Items listed in a dataset
_ _ _ _ _

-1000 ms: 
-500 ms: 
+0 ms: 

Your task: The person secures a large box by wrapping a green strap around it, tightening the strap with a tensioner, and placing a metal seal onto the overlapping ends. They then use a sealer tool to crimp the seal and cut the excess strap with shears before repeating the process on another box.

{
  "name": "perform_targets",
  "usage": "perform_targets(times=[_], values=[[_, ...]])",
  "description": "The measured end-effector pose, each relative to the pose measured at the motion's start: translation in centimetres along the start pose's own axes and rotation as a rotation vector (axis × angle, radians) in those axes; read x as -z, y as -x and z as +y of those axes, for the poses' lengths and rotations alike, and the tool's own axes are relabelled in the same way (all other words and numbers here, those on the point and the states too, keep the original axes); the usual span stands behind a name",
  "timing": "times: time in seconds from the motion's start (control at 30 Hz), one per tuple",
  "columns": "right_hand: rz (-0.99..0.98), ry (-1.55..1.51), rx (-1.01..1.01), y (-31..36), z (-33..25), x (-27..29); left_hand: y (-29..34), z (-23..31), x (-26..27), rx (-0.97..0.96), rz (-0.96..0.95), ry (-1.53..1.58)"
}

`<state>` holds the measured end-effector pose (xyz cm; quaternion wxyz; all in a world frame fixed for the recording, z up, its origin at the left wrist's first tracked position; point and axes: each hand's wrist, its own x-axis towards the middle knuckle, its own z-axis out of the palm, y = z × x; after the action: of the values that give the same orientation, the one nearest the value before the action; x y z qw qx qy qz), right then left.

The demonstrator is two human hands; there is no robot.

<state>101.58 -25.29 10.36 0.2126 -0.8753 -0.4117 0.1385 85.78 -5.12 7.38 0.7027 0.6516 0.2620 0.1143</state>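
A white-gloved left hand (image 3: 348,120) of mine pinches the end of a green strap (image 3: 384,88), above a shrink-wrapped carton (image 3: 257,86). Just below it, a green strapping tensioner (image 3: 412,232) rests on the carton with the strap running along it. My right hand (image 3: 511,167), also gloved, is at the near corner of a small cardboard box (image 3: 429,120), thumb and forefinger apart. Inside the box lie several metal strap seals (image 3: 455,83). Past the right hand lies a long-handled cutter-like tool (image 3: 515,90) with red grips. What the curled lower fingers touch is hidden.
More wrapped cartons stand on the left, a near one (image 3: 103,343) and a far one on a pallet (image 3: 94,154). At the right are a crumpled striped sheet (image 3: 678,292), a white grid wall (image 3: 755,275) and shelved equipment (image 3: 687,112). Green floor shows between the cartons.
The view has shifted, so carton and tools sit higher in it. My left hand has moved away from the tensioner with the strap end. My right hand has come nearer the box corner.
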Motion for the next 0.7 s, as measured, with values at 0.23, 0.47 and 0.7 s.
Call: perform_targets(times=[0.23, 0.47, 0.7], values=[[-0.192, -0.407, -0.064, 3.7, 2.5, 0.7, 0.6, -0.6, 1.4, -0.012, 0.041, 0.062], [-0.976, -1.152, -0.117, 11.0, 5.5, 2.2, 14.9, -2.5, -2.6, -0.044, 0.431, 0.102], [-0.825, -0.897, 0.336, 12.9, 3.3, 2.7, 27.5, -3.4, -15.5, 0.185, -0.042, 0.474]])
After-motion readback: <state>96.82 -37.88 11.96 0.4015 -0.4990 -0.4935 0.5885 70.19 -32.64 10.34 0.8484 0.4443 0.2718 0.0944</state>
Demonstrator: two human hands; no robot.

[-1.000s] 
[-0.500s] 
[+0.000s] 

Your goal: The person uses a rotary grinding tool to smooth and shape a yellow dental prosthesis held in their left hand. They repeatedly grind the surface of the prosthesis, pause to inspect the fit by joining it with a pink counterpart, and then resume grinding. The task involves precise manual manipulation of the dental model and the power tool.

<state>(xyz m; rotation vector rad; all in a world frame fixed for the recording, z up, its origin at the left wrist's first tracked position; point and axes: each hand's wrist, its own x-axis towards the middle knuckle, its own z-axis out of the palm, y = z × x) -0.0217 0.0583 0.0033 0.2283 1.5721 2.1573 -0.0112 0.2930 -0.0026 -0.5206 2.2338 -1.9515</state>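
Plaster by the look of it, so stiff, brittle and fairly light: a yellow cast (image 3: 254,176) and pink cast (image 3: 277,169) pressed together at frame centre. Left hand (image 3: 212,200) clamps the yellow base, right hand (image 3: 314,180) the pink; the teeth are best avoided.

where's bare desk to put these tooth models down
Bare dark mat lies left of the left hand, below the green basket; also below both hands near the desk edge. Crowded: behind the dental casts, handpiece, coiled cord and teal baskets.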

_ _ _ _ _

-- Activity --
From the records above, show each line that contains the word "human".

-- Your solution --
The demonstrator is two human hands; there is no robot.
Demonstrator: two human hands; no robot.

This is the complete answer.